Raymond
"You mean those two people found on that island?"
Claire Wesley had exceeded Raymond's expectations, as far as her immediate surrender went. She was not going to be difficult.
"We'll get to them," he knew. "In time, there will be no victims. Just people who lived as best as they could while being offered the best conditions to do so."
In all the scenarios that Raymond got to run through the Timekeeping System, Tony Wesley's wife could not imagine life without him, such as he was. It was a surprise to Raymond how fast she stopped mentioning him. Laying in their bed with his killer.
"You... Fix history? What for? It's done, it happened," Claire had more pressing concerns than the murder of her husband and her general safety. She seemed unable to care about the harm that could come to her from a stranger. As long as he wasn't Tony, there was not much he could do to her, Raymond assessed her approach to danger.
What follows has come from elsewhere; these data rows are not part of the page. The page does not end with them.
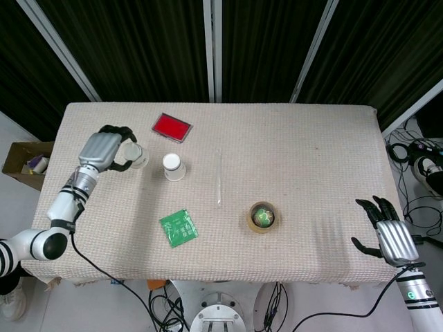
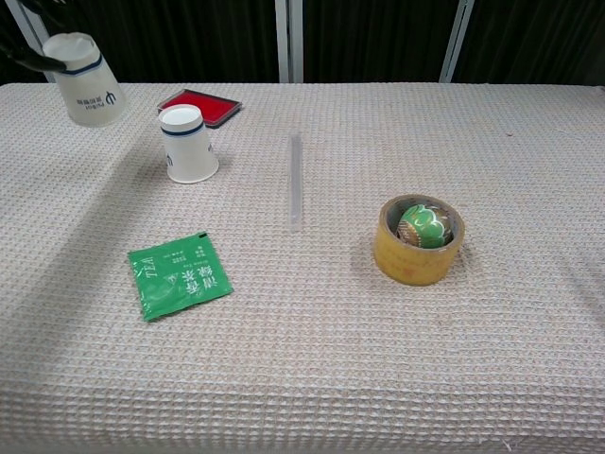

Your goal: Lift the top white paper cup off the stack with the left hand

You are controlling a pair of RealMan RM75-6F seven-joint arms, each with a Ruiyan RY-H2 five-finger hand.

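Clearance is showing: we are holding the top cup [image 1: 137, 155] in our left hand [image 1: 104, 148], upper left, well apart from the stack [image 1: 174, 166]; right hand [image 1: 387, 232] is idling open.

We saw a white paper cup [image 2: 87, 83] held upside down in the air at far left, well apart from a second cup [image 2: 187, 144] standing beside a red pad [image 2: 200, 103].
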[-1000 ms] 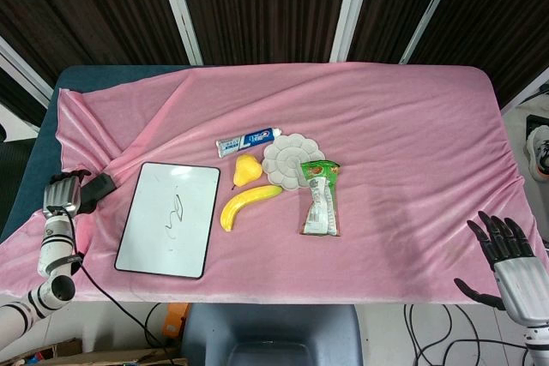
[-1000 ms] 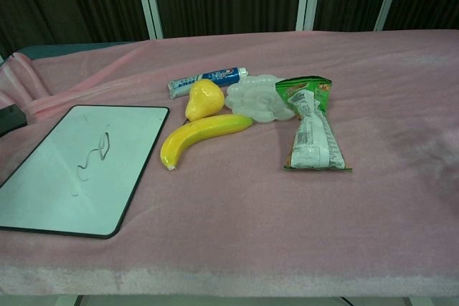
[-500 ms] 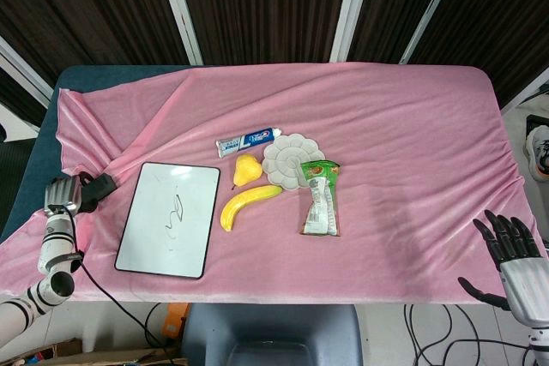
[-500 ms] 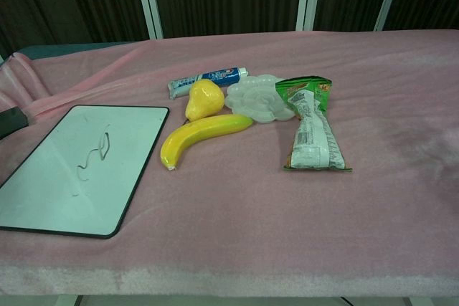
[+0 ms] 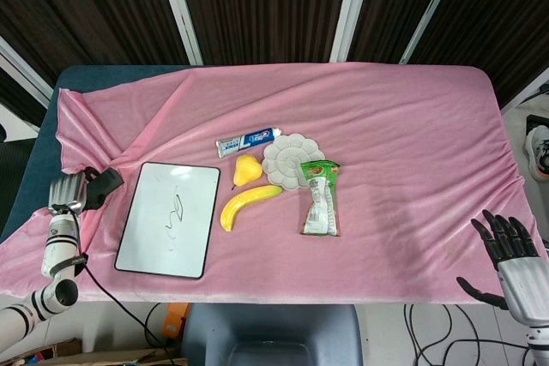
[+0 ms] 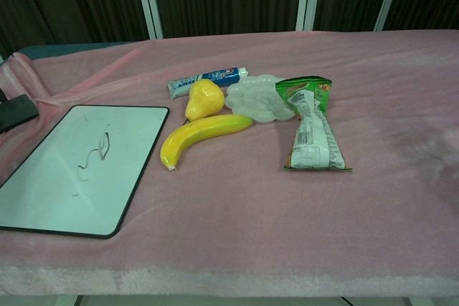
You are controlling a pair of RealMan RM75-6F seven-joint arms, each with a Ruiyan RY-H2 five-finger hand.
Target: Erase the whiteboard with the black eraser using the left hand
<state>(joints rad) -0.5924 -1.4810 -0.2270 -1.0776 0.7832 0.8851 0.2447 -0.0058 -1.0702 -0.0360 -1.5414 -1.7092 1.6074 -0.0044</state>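
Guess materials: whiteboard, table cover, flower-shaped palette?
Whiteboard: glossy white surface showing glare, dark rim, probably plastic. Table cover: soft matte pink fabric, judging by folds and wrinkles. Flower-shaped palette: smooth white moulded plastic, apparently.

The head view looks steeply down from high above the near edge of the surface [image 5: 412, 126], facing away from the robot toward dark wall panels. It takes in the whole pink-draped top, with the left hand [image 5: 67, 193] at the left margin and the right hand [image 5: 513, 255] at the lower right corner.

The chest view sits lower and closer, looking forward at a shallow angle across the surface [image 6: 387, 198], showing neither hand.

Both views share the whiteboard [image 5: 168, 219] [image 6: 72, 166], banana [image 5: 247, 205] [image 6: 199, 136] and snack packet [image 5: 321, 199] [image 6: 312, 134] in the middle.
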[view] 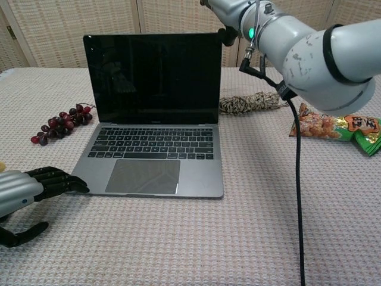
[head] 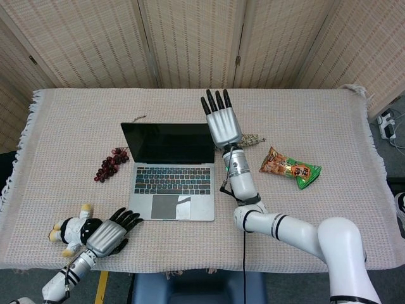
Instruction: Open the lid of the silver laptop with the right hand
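Lid (view: 153,77) up and screen dark: the silver laptop (head: 173,183) sits near the middle of the table (head: 329,114), a little toward the front edge, its base flat on the cloth and its display standing close to upright. By the look of it the opening is essentially done.

Raised beside the lid's upper right corner is the right hand (head: 222,120), flat, fingers extended and holding nothing; the chest view crops most of it, so whether a fingertip touches the corner I cannot tell. At the front left corner of the table the left hand (head: 109,233) lies with its dark fingers loosely spread, reaching toward the laptop's front left corner and gripping nothing, just beside a small plush toy (head: 69,232).

The risk from here is overshoot. A further push from the right hand against that corner could drive the lid past its hinge limit or skid the whole laptop toward the back edge, since nothing pins the base. A careless withdrawal could also clip the lid and knock it forward. The arm's dangling cable (view: 296,167) hangs near the rope bundle (view: 250,102) and snack packet (head: 290,168) on the right side, and could drag them.
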Robot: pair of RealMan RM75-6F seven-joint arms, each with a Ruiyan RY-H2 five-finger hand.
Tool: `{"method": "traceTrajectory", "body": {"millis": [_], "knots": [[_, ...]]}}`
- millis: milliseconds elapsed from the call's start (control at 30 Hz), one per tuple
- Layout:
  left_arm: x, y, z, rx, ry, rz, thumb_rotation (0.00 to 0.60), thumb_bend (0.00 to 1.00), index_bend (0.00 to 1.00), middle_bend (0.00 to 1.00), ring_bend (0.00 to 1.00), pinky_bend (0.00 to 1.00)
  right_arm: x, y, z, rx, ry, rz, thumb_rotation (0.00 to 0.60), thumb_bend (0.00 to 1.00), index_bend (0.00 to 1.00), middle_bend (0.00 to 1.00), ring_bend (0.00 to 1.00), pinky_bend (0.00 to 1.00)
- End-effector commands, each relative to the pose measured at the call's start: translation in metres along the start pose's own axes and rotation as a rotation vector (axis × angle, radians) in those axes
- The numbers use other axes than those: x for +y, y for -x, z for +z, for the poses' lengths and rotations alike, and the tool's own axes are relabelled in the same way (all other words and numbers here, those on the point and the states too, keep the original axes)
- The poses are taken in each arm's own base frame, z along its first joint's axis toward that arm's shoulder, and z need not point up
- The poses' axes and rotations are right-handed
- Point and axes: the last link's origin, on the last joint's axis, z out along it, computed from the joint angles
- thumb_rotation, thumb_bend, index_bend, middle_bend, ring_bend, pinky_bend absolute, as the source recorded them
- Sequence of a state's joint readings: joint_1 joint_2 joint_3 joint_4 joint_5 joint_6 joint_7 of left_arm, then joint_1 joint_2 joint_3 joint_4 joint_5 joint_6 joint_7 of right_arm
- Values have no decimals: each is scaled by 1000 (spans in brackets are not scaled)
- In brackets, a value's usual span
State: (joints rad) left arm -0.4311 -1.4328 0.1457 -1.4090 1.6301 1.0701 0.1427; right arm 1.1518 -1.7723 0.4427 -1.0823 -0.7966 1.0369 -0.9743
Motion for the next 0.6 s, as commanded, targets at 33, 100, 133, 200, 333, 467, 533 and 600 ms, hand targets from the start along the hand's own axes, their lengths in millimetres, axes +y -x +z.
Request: {"method": "traceTrajectory", "body": {"millis": [33,100,133,200,333,467,533,600], "knots": [[1,-4,-3,14,5,-4,600,599,147,144,87,0,11,-11,-19,38,-45,50,600,649,0,0,0,0],[2,-8,-6,27,9,-12,600,598,146,144,87,0,19,-18,-34,53,-71,76,600,649,0,0,0,0],[2,-10,-7,32,10,-15,600,599,145,144,87,0,23,-21,-41,57,-80,84,600,649,0,0,0,0],[2,-14,-10,44,10,-24,600,599,144,144,87,0,33,-25,-57,56,-97,100,600,649,0,0,0,0],[1,-24,-17,78,1,-40,600,598,142,144,87,0,56,-33,-88,60,-126,118,600,649,0,0,0,0],[-6,-36,-23,128,-37,-53,600,598,142,144,88,0,79,-33,-127,42,-152,154,600,649,0,0,0,0],[-12,-42,-26,158,-68,-62,600,599,142,144,91,0,91,-31,-144,32,-155,172,600,649,0,0,0,0],[-21,-51,-30,197,-113,-82,600,599,142,144,92,0,107,-27,-164,17,-153,189,600,649,0,0,0,0]]}}
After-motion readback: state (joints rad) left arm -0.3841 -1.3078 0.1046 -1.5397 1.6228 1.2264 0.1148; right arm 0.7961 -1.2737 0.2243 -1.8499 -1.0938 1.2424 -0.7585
"So that there'll be no more tragedy. The future of infinite timelines depends on us finding ways to avoid catastrophic events. Not for ourselves, but for the people we force to live the same fate by ignoring them. We look back to learn what went wrong, how to fix it, and never to repeat it. To see how we could have achieved the same evolution without the missteps."
He joked, "The most difficult part of a mission is planning how to stop mankind's evolution in times of peace and prosperity. We had to keep a lot of people busy with gossip and cooking shows, romance and traveling. It's been fun, we have an entire... I guess you would call it a reality TV show... about it. We all contribute, we all see, we all decide. The government keeps us informed."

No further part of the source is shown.